From 6 April 2022 couples will be able to get divorced without one person needing to blame the other. This change will also apply to civil partnership dissolution.

The Divorce, Dissolution and Separation Act 2020 will see the 'ground' for divorce, the 'irretrievable breakdown of marriage' remain, but the need to give any reason in support of the breakdown of the marriage will be removed. Couples will also be able to make a joint application where they both agree that the relationship has broken down or, alternatively, one person can apply on behalf of them both. The ability to contest the divorce is also removed, save for very specific circumstances.

There will be a minimum of 20 weeks between issuing and reaching the first stage of the divorce to give a period of reflection and the possibility of reconciliation where possible.
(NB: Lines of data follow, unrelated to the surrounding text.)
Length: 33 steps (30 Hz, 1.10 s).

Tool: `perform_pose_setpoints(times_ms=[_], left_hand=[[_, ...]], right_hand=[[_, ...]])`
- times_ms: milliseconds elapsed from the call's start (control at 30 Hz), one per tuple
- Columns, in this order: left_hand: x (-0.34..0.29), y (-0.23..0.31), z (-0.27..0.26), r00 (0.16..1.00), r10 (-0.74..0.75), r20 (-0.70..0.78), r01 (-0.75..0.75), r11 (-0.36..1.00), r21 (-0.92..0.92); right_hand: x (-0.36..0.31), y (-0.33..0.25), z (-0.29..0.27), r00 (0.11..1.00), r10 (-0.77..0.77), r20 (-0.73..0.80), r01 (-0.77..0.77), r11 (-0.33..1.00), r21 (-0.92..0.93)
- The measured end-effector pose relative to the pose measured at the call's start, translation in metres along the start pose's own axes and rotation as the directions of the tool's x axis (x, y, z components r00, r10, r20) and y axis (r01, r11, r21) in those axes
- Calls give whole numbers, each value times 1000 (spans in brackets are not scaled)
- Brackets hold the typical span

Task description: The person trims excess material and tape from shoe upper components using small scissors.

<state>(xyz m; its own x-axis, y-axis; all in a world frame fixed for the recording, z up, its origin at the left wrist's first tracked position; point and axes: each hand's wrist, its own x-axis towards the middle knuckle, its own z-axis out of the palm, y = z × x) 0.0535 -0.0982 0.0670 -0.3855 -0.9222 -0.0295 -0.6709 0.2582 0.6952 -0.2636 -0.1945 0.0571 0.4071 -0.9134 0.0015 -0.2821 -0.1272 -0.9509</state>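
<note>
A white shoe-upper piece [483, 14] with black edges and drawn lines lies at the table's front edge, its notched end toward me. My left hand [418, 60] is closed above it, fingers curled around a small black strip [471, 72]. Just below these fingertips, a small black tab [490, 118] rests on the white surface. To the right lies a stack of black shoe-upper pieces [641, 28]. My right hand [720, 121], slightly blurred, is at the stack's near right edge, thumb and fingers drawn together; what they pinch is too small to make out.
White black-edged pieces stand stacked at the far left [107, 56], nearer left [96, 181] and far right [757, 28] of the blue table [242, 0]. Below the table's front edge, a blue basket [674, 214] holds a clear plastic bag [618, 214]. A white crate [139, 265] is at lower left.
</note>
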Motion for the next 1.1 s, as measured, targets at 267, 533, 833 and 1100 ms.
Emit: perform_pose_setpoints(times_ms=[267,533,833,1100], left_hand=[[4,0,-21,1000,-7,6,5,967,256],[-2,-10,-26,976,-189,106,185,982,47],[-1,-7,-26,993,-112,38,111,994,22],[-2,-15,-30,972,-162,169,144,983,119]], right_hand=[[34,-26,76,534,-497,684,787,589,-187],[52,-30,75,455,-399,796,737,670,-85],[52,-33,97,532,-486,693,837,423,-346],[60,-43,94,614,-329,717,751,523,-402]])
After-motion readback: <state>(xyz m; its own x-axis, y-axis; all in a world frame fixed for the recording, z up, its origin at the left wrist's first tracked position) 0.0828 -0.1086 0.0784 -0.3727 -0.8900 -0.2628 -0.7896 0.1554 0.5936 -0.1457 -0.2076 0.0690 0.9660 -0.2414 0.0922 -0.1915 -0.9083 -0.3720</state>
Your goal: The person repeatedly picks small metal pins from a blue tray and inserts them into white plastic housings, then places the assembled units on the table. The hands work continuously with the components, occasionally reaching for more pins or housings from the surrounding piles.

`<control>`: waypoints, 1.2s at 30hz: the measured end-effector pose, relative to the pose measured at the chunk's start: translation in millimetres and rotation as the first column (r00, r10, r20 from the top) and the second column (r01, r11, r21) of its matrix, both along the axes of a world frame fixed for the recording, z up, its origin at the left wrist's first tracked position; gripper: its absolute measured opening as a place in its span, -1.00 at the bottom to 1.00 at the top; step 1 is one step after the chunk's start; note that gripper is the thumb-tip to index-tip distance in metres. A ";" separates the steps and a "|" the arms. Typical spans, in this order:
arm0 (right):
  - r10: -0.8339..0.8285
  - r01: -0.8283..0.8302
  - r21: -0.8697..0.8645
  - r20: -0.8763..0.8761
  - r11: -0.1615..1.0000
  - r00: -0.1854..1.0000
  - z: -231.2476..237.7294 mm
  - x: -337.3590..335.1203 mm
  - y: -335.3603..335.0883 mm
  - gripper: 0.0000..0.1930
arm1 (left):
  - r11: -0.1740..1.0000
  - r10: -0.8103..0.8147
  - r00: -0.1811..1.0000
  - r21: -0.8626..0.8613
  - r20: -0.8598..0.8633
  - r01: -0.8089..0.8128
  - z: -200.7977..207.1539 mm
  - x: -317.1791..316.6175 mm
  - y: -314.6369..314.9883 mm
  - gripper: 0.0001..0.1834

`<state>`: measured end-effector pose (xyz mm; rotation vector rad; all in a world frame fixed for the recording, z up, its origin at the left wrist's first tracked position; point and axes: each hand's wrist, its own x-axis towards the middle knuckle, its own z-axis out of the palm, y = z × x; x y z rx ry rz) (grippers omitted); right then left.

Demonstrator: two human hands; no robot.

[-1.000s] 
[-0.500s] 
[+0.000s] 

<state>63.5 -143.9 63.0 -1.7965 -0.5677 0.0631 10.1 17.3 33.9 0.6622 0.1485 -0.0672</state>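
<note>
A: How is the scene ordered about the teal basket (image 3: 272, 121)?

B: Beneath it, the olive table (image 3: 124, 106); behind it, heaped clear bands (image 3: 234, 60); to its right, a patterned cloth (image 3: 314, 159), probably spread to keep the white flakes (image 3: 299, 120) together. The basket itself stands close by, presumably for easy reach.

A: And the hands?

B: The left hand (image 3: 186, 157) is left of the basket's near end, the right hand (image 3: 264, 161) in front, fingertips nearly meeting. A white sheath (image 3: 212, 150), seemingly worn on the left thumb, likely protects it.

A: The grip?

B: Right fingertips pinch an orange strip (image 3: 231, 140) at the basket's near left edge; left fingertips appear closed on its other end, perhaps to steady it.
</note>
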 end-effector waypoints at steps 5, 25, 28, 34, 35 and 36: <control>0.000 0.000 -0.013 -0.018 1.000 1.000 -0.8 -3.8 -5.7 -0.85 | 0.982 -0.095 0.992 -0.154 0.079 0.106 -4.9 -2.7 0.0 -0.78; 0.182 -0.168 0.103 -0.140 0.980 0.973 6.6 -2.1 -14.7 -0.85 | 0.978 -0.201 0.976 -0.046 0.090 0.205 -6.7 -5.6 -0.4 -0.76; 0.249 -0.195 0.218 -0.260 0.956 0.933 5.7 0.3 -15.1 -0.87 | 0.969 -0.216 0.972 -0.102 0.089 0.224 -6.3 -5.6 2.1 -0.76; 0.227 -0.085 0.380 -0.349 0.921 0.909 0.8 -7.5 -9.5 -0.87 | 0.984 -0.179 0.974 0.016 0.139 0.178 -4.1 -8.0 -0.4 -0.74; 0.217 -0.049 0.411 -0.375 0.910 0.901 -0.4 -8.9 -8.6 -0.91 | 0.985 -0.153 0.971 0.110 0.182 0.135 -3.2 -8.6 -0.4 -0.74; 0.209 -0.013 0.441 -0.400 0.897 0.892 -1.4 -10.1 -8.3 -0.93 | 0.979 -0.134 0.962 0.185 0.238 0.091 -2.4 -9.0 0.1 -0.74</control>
We have all heard of 'conscious uncoupling' and for the first time in 50 years, it will now become much more feasible for our clients to seek to achieve that in relation to bringing their marriage or partnerships to an end. This sees a very positive change for children involved too who will no doubt see benefits when their parents are not in conflict from the get-go. 

The language of divorce is also changing; ‘Decree Nisi’ will become a ‘Conditional Order’, ‘Decree Absolute’ will become a ‘Final Order’ and 'petitioner’ (the person submitting the application) will become the ‘applicant’. These changes remove the legal jargon to make it more accessible for those wanting to achieve their divorce or dissolution without the assistance of lawyers in all areas of the process, perhaps choosing instead to preserve their legal fee pot for dealing with the division of their finances.

The divorce process is more or less totally online now, so these changes come at a time when the Courts are doing their utmost to streamline the process and make it more accessible to litigants in person.   There has been criticism that the change to the law erodes the sanctity of marriage and civil partnerships. However, the evidence suggests that this is not the case. The changes are certainly well-received within the legal community, and will ensure that the process is much more straight forward and less provocative for any person embarking on the process.